RECORDS PROVIDED below:
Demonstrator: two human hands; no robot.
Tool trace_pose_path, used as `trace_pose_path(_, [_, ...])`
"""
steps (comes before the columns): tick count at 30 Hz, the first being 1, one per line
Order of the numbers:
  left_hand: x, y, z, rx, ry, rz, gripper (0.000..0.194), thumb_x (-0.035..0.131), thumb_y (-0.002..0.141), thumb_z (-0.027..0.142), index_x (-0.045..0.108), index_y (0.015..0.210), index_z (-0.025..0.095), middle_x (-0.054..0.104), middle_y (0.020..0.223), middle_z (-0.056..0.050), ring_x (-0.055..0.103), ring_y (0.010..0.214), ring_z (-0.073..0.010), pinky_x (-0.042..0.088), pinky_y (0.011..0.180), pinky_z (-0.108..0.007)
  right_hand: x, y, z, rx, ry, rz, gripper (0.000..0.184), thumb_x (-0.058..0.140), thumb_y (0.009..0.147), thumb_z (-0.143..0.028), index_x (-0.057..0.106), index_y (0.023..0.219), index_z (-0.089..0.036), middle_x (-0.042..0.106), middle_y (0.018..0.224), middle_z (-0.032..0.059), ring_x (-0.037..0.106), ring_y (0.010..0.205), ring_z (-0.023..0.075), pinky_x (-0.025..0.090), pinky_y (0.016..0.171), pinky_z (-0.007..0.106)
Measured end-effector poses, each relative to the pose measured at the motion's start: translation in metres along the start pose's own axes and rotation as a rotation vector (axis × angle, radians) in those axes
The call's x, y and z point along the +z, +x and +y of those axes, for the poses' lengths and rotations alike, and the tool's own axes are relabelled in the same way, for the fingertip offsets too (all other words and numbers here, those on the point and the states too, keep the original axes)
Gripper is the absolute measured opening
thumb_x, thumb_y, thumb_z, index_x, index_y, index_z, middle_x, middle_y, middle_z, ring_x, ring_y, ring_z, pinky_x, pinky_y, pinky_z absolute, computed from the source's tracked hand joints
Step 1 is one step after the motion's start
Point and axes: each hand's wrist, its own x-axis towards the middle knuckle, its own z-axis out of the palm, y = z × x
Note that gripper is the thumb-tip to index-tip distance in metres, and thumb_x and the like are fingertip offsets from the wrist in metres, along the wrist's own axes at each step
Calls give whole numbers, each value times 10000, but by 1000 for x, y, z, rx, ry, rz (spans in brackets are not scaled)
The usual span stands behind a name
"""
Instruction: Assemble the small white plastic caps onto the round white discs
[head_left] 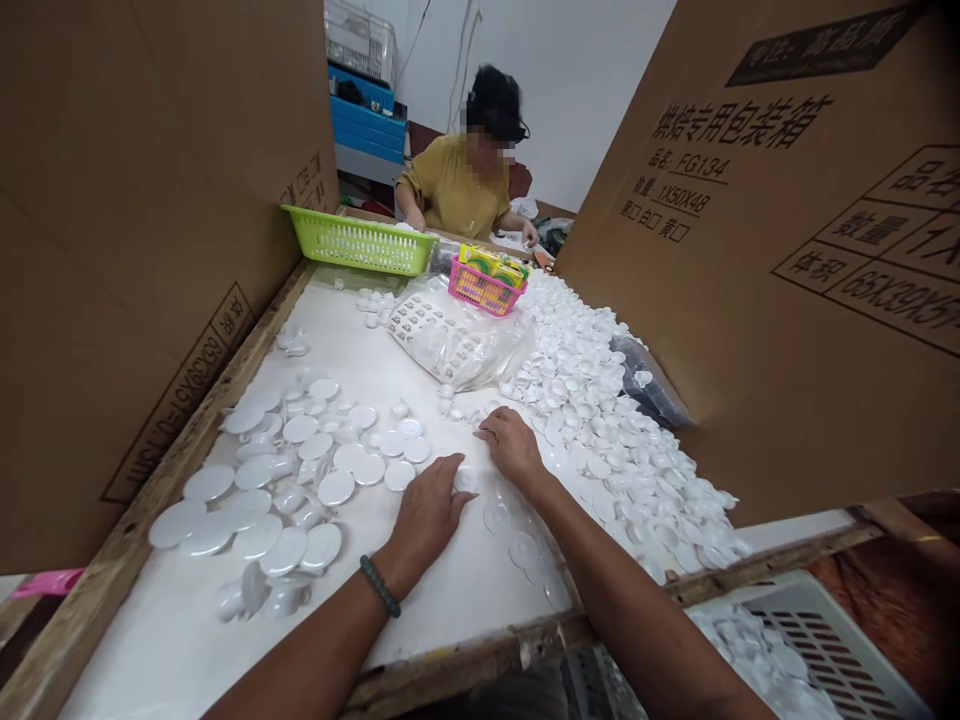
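Observation:
My left hand (431,510), wearing a dark beaded bracelet (380,586), rests low over the white tabletop. Its thumb and index finger are apart, with a pale round disc (464,479) in the gap; a firm grip on it does not show. Bent fingers bring the tips of my right hand (513,446) together just beyond, near small white plastic pieces (459,408); whatever they pinch is too small to make out. Several translucent discs (523,550) lie in a row below my right wrist. Left of my left hand spread glossy white round plastic pieces (300,490), some with hook-like parts.
A large heap of white plastic parts (577,370) covers the right side. Cardboard boxes (165,200) wall both sides. Behind lie a clear bag (450,335), a pink basket (487,292) and a green basket (360,245). A person in yellow (457,190) works opposite. A grey crate (840,640) stands lower right.

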Motion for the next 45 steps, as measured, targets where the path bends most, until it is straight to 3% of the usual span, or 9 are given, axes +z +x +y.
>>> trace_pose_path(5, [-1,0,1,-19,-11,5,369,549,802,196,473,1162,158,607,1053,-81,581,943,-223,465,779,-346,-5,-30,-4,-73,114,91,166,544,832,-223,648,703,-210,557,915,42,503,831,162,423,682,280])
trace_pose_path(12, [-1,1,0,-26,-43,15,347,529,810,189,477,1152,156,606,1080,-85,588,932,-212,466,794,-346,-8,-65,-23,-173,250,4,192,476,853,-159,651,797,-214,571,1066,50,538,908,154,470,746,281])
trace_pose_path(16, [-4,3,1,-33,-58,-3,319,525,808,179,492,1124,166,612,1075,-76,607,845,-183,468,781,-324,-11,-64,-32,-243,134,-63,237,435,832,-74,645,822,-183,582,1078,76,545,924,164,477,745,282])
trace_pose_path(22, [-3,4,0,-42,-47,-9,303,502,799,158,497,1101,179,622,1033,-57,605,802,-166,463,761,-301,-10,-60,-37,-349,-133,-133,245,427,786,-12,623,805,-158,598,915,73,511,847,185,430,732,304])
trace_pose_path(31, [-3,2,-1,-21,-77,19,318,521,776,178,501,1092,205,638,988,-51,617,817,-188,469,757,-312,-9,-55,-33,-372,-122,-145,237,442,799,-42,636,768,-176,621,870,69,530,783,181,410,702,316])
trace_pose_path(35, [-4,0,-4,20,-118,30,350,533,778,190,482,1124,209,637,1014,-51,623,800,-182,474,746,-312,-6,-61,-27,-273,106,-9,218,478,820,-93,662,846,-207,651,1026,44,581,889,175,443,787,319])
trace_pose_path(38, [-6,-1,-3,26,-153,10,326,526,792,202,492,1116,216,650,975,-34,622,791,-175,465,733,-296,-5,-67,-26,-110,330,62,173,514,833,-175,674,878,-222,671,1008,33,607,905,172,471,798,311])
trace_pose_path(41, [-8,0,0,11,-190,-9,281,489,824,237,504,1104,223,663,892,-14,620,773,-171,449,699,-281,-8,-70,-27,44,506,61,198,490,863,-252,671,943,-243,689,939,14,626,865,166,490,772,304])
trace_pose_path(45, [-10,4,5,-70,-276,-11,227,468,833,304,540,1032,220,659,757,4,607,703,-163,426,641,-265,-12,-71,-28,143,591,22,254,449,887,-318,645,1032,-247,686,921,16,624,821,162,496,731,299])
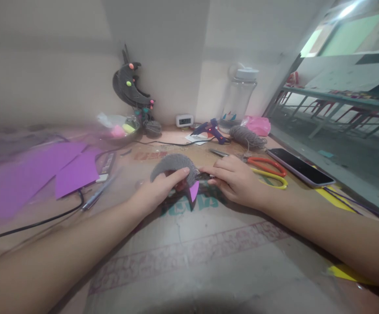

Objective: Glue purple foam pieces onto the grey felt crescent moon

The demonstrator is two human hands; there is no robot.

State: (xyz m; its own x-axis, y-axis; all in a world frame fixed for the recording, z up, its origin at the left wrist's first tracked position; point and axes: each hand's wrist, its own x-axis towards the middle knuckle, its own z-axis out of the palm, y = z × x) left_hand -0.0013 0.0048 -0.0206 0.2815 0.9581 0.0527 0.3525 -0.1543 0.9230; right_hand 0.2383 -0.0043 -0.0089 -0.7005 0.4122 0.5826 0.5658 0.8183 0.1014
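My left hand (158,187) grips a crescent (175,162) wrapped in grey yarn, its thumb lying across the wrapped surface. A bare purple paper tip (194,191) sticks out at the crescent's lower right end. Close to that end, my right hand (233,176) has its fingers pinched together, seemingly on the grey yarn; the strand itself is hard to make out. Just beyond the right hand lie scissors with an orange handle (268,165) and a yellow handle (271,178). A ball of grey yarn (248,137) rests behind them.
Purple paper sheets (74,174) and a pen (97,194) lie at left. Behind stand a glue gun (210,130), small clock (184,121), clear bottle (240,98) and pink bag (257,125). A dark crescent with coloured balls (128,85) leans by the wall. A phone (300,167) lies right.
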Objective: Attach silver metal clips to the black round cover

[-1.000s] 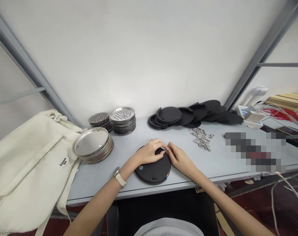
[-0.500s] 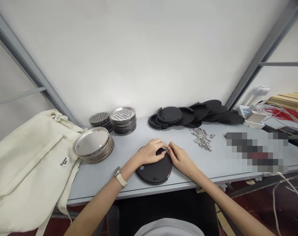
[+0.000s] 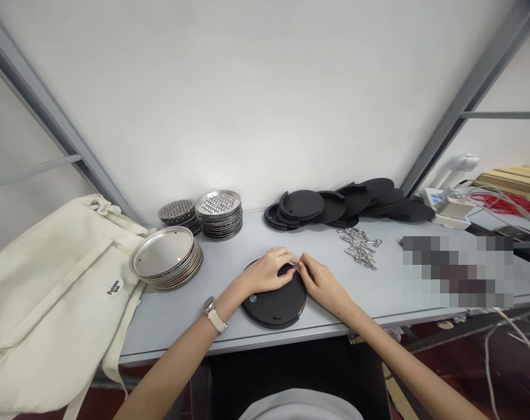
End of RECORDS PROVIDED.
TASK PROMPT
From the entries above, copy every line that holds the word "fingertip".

RESULT OF THE TASK
The call's x, y and z point along the +z, +x and +y of those axes, for the poses' lengths and rotations alike, and the tool's own axes are relabelled in the same way, for the fingertip offsets too (all other words and numbers here, those on the point and the states too, keep the original axes)
Note that gripper is the thumb-tip to index-tip distance in metres, and thumb_x and the like are fingertip offsets from the wrist in metres, along the wrist's own axes at each step

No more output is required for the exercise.